│ > Try this again using mpfr, which is already installed. Call this │
│ pi_value_mpfr. │
Gemini got that right the first time, which wasn’t a huge surprise since MPFR has a built-in constant function for pi. Then Gemini volunteered that the MPFR implementation was a bit slower than the Boost implementation. Well, I knew that MPFR was using a suboptimal but reliable algorithm.
Me:
│ > try again using the best possible algorithm. call the program │
│ pi_value<algorithm_name> │
Gemini correctly chose the Chudnovsky algorithm with MPFR, but then screwed up the implementation a few times before getting it right. When it finally got a correct result, the real runtime was about half of that of the built-in constant function for pi. I then had Gemini check the three result values against each other and the 39-digit reference value given in the Encyclopedia Britannica. All good.

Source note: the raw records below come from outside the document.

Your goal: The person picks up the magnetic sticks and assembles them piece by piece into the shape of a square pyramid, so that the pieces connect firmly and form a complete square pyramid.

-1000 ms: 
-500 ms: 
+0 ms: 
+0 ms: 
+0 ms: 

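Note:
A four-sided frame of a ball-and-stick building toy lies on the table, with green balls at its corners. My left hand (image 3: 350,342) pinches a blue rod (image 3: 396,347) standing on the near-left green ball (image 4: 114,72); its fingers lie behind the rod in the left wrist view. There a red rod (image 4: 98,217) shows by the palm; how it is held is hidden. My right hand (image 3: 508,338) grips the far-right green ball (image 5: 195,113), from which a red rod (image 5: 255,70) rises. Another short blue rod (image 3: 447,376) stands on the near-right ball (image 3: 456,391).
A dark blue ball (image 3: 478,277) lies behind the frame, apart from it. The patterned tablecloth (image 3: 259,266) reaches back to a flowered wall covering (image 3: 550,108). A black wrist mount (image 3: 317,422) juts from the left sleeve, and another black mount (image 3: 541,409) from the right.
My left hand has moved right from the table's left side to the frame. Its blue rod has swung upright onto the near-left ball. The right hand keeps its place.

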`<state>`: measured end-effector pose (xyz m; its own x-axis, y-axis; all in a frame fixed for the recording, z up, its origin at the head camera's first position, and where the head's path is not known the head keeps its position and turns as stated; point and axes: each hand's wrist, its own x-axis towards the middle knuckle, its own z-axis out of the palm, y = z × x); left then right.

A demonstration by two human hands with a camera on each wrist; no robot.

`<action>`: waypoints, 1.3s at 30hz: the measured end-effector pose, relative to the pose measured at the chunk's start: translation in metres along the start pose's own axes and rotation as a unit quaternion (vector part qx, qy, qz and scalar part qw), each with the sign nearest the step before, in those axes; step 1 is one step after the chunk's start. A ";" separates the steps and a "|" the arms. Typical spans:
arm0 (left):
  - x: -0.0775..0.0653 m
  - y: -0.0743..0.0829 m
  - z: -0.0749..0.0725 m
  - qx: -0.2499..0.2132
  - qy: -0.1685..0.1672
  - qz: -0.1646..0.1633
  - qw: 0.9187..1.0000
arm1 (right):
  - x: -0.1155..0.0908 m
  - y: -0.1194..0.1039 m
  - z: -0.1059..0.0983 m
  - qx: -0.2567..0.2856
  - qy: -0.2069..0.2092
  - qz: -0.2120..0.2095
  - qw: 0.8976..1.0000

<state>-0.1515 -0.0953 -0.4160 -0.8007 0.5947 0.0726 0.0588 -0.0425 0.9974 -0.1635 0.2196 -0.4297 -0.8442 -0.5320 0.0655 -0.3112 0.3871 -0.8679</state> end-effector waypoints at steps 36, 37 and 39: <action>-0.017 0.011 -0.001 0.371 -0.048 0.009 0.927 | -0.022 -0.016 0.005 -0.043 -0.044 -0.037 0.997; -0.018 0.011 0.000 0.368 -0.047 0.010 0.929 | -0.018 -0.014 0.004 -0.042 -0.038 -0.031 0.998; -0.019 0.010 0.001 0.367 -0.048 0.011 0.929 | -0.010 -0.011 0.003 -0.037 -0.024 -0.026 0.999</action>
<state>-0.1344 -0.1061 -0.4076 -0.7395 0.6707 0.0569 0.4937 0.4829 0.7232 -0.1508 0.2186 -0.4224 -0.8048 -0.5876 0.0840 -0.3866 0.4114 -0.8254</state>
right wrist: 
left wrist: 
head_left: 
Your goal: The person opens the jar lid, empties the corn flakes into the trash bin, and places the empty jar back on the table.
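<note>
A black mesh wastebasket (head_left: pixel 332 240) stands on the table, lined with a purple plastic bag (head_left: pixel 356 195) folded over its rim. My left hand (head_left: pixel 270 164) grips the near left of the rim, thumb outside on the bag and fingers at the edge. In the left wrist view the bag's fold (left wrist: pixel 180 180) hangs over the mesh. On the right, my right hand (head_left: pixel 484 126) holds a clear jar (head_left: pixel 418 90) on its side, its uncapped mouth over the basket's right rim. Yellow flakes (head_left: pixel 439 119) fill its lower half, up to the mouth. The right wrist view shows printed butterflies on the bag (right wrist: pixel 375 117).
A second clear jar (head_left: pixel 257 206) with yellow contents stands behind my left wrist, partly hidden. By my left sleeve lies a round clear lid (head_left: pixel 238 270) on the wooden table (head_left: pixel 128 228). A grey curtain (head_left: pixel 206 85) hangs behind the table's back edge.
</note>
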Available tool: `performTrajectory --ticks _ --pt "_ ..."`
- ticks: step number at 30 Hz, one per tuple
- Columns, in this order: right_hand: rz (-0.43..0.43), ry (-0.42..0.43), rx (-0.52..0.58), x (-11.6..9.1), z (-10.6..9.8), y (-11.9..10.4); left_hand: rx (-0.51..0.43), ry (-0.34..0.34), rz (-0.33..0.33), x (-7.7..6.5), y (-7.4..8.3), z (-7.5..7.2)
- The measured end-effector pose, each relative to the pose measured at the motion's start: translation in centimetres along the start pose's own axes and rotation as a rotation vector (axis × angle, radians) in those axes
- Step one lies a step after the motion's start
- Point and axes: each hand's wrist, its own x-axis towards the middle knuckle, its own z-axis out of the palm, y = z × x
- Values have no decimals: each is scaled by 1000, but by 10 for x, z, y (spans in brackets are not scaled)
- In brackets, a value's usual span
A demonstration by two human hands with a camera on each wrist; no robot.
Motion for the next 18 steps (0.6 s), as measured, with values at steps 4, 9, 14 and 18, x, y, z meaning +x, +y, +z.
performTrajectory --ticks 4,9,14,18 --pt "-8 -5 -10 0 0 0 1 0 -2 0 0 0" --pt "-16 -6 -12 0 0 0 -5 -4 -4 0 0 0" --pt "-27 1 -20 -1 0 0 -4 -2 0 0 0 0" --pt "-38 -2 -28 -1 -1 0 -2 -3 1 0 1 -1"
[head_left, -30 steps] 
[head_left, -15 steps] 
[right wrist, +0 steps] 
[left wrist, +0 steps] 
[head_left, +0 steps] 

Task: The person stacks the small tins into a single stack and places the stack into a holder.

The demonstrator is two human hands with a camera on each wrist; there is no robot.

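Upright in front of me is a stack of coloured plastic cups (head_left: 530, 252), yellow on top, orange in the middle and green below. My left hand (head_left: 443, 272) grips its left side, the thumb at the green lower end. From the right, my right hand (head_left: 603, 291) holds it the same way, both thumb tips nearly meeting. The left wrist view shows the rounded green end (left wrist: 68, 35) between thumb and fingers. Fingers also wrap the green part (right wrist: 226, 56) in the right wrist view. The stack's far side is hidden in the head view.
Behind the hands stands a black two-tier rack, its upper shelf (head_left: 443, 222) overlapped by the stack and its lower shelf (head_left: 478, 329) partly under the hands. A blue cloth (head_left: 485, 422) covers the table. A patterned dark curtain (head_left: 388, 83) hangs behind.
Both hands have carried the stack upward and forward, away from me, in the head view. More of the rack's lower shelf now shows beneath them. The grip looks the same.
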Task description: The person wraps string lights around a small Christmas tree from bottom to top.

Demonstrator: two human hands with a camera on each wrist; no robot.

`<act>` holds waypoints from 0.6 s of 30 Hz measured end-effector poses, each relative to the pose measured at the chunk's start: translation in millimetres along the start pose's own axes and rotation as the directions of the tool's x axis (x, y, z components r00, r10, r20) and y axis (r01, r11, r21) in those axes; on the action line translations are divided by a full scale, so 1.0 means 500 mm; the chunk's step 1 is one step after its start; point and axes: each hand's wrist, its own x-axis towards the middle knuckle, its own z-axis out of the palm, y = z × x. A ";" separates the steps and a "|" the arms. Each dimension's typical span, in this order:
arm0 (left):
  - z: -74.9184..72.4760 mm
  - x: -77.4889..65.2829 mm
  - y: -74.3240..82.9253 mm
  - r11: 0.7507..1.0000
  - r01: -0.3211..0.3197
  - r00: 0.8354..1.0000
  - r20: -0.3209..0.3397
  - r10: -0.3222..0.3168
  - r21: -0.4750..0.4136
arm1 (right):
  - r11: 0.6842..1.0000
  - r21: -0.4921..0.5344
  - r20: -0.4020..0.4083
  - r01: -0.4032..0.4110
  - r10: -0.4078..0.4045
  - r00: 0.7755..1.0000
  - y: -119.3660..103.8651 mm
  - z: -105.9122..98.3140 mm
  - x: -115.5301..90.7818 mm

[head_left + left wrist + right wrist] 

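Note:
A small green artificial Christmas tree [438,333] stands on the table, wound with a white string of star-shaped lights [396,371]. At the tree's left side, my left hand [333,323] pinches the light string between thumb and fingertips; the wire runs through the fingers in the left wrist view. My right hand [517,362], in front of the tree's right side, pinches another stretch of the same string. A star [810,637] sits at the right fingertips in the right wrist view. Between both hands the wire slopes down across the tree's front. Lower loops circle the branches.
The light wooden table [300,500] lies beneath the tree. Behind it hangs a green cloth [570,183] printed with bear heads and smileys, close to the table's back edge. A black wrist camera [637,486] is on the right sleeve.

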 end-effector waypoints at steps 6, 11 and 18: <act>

On to something non-trivial: I changed to the directory where I had a current copy of the gemini-cli repository and first asked it to explain the repo, and then asked it to list open issues, which it did using gh
once I gave it permission. Then I asked it to pick an open issue marked as a good first issue
, and then to suggest an implementation. It came up with a plan, ran into trouble with the implementation, came up with a revised plan, had trouble with that, and finally went into a loop trying to balance TypeScript parentheses. I canceled the task at that point.
Good but not great
My conclusion here is that Gemini CLI with the gemini-2.5-pro model is pretty good but not great. On a scale of Level 0 to Level 5 where Level 0 is “No automation or agency, but good tooling for shortcuts and repetitive use” and Level 5 is “Full automation: Software can problem-solve and implement without supervision,” the Gemini CLI and Pro model are probably at around a 3.5, somewhere between Level 3’s “Conditional automation: Software can write itself under pre-defined rules and recipes” and Level 4’s “High automation: Software can write itself with little to no human supervision.”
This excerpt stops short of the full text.